PROBLEM DETAILS ::
A line qualifies if it holds the string "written". Copy every qualifying line from the records.

Excerpts from a dataset
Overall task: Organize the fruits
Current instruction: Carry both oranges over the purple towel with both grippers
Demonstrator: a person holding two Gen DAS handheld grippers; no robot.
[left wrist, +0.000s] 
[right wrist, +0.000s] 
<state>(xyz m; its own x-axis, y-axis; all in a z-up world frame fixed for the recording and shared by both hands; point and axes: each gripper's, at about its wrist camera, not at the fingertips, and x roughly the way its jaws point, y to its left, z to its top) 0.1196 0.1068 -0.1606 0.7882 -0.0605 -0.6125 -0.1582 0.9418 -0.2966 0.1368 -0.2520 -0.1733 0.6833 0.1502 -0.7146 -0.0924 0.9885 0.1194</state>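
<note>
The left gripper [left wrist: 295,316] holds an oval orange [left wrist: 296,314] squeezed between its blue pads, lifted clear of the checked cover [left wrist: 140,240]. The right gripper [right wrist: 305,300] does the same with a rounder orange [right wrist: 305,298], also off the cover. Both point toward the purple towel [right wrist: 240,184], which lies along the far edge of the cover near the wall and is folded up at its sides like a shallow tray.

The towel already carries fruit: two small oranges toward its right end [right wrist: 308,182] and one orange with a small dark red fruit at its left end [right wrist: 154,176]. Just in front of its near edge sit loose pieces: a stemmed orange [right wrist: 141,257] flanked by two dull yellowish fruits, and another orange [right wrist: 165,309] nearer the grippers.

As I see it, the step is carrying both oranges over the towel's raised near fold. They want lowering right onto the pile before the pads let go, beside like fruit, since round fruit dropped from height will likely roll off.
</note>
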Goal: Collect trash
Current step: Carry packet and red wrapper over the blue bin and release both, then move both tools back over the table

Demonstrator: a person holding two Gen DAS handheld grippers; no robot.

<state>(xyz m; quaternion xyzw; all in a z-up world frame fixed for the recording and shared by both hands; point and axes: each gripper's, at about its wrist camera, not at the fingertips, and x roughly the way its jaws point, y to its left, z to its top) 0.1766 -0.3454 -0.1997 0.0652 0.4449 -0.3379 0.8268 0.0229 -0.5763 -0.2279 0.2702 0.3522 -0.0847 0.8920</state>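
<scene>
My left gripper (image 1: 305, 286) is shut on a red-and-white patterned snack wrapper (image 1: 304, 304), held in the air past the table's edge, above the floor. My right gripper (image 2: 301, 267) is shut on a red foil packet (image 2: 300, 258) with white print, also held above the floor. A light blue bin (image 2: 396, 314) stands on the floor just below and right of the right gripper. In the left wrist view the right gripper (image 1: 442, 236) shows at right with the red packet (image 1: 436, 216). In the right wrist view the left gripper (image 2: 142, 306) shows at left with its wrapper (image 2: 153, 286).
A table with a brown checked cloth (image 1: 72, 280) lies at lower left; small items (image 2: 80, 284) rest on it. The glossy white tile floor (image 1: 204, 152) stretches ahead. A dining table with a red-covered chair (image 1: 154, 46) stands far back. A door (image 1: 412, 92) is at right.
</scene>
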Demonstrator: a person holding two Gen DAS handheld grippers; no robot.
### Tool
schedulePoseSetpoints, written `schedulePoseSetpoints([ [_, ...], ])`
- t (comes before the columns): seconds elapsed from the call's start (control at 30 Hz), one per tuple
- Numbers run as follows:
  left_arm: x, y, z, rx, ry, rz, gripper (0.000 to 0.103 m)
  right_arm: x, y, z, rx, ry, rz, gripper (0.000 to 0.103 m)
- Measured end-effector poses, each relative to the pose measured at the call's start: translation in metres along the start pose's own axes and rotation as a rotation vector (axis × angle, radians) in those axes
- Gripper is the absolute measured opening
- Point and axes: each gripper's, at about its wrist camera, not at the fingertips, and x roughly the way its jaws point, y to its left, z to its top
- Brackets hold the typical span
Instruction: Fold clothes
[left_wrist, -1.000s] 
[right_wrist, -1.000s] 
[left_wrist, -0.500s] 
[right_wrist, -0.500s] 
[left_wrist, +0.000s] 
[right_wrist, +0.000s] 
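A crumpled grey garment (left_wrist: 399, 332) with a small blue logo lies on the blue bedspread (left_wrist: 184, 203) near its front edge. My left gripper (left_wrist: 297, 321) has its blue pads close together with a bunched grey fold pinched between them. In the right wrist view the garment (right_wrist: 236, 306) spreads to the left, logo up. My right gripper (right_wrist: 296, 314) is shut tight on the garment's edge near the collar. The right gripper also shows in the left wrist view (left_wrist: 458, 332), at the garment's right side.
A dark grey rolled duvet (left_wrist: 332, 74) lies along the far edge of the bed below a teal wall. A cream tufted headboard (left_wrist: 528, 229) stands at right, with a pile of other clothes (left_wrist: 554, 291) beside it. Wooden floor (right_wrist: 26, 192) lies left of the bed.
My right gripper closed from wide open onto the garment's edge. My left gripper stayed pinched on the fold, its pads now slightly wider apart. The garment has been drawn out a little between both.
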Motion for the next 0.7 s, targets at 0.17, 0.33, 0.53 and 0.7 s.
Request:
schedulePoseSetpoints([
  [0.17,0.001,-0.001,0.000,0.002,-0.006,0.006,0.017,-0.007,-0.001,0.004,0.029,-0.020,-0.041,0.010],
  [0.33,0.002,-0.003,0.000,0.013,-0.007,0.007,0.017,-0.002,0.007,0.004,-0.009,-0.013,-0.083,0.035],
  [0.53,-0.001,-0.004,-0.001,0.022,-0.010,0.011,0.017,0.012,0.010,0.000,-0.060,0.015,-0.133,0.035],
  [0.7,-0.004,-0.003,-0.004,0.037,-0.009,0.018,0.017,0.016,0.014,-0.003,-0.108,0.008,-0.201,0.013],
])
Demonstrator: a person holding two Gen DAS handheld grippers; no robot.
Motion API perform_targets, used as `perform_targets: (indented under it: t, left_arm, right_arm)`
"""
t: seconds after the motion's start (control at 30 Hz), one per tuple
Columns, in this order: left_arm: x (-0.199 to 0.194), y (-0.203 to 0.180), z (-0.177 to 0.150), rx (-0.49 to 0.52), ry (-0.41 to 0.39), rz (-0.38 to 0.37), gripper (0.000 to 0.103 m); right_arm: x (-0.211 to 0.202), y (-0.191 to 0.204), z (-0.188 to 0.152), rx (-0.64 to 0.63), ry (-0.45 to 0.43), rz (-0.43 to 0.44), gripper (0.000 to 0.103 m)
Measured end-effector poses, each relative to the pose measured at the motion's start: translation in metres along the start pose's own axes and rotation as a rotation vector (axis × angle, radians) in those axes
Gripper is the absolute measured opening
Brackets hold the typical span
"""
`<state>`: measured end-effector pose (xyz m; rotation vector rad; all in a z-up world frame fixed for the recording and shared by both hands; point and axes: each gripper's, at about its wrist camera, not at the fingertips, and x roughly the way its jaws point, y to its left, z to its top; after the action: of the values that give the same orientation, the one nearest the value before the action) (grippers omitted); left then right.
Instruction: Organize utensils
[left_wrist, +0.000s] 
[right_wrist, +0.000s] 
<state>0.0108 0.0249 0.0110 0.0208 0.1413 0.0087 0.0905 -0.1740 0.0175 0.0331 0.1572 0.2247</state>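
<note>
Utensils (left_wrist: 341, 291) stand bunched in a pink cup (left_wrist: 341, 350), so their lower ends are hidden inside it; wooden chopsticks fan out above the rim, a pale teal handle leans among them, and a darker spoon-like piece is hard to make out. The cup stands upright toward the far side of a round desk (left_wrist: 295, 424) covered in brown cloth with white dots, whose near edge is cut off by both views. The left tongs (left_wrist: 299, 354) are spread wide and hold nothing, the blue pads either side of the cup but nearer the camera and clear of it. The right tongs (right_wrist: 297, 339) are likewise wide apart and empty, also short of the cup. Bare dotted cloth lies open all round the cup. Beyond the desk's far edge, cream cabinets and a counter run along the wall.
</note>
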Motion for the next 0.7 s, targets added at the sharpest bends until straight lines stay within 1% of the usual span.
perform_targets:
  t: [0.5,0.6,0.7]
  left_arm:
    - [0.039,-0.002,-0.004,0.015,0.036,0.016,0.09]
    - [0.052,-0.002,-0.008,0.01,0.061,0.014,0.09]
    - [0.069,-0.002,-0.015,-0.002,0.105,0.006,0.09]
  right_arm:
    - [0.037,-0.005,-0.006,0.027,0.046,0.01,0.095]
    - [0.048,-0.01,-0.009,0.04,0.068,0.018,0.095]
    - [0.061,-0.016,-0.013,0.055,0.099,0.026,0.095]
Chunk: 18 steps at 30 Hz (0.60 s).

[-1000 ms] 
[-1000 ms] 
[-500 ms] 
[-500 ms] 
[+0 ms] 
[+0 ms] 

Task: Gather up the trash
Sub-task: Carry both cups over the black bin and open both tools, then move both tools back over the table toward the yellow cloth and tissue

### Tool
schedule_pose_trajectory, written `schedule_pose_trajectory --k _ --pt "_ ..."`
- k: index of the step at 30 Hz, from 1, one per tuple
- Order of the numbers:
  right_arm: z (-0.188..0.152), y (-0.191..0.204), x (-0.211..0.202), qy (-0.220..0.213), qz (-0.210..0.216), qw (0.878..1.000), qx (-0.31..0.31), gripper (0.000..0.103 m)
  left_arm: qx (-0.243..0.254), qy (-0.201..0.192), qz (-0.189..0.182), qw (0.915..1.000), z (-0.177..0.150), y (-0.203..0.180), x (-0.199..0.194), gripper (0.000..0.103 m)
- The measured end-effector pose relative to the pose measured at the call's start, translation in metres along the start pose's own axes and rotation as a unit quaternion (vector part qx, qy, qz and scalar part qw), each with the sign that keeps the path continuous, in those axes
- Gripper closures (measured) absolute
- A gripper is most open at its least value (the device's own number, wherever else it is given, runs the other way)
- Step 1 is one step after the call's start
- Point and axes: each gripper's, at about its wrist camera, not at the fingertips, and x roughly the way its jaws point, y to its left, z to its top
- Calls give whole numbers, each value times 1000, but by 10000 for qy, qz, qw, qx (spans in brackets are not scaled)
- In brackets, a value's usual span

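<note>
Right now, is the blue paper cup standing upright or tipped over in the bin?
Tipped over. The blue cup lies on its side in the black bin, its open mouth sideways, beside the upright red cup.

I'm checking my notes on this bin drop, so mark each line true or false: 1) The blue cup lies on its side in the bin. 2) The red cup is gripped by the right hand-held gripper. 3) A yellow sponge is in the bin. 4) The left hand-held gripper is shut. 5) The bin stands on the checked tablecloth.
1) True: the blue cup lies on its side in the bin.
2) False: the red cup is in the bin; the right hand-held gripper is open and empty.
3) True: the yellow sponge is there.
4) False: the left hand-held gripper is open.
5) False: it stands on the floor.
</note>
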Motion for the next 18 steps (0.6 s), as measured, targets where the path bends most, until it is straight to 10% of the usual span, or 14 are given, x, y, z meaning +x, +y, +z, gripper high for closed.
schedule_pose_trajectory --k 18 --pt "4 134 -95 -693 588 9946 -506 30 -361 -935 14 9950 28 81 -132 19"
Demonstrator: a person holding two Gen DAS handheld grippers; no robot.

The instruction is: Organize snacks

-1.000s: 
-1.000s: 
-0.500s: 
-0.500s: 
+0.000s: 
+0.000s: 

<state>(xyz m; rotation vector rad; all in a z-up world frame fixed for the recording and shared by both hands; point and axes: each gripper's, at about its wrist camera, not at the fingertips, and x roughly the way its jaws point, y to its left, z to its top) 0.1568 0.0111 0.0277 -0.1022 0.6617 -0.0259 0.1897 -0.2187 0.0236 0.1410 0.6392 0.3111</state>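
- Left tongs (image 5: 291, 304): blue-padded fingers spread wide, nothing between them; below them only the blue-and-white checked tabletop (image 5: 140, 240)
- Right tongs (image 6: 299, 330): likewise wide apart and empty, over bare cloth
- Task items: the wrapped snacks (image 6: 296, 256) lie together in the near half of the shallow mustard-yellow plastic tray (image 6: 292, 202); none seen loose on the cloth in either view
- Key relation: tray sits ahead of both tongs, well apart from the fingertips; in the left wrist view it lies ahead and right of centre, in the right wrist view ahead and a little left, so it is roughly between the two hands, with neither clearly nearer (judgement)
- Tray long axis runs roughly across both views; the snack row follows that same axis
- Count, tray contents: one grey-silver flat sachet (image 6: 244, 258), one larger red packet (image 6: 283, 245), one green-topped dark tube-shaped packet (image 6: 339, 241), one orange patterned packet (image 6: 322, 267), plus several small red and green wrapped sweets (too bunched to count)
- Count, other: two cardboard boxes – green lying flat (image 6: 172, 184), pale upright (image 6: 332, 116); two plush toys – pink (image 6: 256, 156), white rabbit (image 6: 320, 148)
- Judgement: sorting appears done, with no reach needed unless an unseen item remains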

SOLUTION ::
schedulePoseSetpoints, written `schedulePoseSetpoints([ [_, ...], ])`
schedule_pose_trajectory, written `schedule_pose_trajectory --k _ --pt "_ ..."`

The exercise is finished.